Seasons of Seasons: Community Season 2, “Conspiracy Theories and Interior Design” & “Mixology Certification”

Memory is a funny thing sometimes. In some cases, it can conflate how you remember a certain moment – or, in this case, an episode of television – and sometimes, you can still pinpoint an emotion and flash back to how you reacted to something 12 years ago. Both come into play with how I remembered this week’s installments. In the former, we have Conspiracy Theories and Interior Design, and in the latter, Mixology Certification. Both are excellent episodes of Community, and both stand in the upper echelon of the show at large, for vastly different reasons. 

Conspiracy Theories is a perfect distillation of a few episodes that the show has already done this season, taking and borrowing comedic beats and plot structures that were already done so well, and episode writer Chris McKenna puts his own bizarre spin on it. McKenna wrote the season premiere, and it’s probably no coincidence that this episode contains one of the few callbacks to earlier plot developments – Annie being in love with Jeff – in the season so far.

Before pressing play this time around, I had barely remembered Conspiracy Theories, and it turned out to be the perfect way to experience the episode, with each crazy twist that the third act takes. Of course, the show had spoofed the conspiracy thriller just a week earlier, while also paying homage to the bottle episode, but this week’s installment has a completely different vibe. Virtually every shot feels like it’s been taken from an endless study of films like Mission: Impossible or Enemy of the State or The Manchurian Candidate.

I had remembered that there was an episode of Community where Troy and Abed create a blanket fort that spans a large portion of Greendale, but in my mind, I had made it out to be a bigger deal than it is here. Turns out I had mixed it up with Troy/Donald Glover’s farewell episode in season five, Geothermal Escapism. In a perfect world, the blanket fort would serve its own purpose, but it comes into play perfectly in the show’s riff on the street chase that’s ever-present in the above-mentioned films. Sure, any show could theoretically throw in a subplot about a comedically expanded blanket fort, but only Community would display the attention to detail that’s on display here, like the weird sex room that Britta’s found in, or the convenient parade that separates the heroes from the villain.

If there’s any commonality to be seen between Conspiracy Theories and Mixology Certification, it’s in Alison Brie’s committed performances. Not to diminish the careers of Community‘s primary cast, but it’s no wonder that Brie and Donald Glover have had the greater body of work after the show ended. The show always provided a tricky request for its actors, asking them to be different versions of the same person from week to week. First, Annie is a willing but skeptical partner, going along with Jeff to get to the heart of Professor Professorson. For Conspiracy Theories to really work, you have to believe every increasingly bonkers plot twist, and Brie sells each one with aplomb.

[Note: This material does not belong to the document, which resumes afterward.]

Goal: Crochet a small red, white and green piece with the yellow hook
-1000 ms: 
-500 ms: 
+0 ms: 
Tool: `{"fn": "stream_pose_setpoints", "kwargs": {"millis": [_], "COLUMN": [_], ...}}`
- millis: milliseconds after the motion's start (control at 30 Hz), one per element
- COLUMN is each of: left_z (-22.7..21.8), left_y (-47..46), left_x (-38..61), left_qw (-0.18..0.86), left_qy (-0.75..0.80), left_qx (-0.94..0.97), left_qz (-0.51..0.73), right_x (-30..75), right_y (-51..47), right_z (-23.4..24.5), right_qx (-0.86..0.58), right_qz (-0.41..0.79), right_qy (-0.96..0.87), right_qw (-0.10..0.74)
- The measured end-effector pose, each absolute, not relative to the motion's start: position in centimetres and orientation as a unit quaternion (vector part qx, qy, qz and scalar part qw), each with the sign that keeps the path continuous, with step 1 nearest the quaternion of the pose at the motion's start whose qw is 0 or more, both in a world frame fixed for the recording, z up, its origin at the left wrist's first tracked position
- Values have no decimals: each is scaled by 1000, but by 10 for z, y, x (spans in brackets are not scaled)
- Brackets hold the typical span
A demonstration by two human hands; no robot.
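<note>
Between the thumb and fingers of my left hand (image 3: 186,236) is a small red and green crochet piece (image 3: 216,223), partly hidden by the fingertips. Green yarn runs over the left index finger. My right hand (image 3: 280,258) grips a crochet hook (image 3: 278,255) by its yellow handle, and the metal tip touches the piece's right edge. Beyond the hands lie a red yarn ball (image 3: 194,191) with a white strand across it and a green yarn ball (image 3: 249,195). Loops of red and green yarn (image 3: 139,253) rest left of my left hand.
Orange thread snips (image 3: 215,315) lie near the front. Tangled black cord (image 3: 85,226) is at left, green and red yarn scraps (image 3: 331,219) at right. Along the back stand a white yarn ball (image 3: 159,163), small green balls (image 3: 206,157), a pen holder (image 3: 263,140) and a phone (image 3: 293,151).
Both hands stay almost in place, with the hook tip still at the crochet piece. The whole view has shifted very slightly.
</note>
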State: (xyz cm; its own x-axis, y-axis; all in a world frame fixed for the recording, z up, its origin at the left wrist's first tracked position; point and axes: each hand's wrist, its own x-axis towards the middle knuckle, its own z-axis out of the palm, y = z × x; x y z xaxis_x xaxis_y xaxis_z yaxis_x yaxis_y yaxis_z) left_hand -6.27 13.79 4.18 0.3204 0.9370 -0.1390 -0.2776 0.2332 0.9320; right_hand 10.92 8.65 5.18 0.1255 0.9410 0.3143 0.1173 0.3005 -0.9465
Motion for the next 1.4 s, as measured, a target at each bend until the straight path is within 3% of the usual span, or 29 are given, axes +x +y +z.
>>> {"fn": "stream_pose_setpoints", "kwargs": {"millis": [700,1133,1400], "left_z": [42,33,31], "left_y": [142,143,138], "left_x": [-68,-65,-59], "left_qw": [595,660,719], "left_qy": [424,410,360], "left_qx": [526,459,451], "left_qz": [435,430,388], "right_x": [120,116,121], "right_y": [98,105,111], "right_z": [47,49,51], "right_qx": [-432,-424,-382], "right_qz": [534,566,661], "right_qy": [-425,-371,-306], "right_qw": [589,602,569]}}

And then she gets to have a blast in Mixology Certification, playing into the sadder side of Annie, which we’ve rarely gotten to see since the beginning of the show. Though the same could be said of virtually everyone in the episode, despite it still being reliably hilarious. I can still remember the episode’s emotional high point from when I first viewed it in the autumn of 2010, when Troy looks around the bar and sees all of his friends essentially at rock bottom. 

Community always had a tinge of darkness to it – it really wouldn’t be a Dan Harmon project without it – and the episode’s second half contains the perfect mix of sweet and melancholy. The show’s thesis statement from the beginning was about how a group of weirdos found commonality in a terrible place, how Greendale would be a place where they were forced to reconcile with their past and become something different. Shirley is running from her past, and if I had to nitpick, it would be that the episode doesn’t spend enough time digging what led to her alcoholic years. Though it’s a nice moment that the group sees past her failings and values her for who she is now.

For Annie, the night is all about seeing herself through another person’s eyes, and wondering if her ideal life plan, which she had plotted out for so long, is really ideal after all. It could be easy to say that Jeff and Britta don’t have much of an arc here, but they essentially function for Troy to see a glimpse of his potential future. Jeff is who he’s looked up to since the beginning of the show, and you can already see the seeds being planted for his crush on Britta, so for them to devolve into horny drunkards is more about Troy’s perception of them than anything else. But if there’s any great tragedy to Mixology Certification, it’s that the show couldn’t find another way to bring back Paul F. Tompkins’ gay nerd in future episodes.

I know for a fact that Community would continue to do more movie parody episodes (one is coming next week!) throughout its run. I’m certain that Conspiracy Theories likely won’t be most fans’ first choice when picking the best of that subset of episodes, though I’d be happy to stick up for it after this viewing. However, I don’t know how many episodes the show would do that would strike such a melancholy tone in the way that Mixology does, especially after Harmon left. Even though it won’t go down as the funniest of the season, for my money, I think it’s one of the best episodes the show has ever done.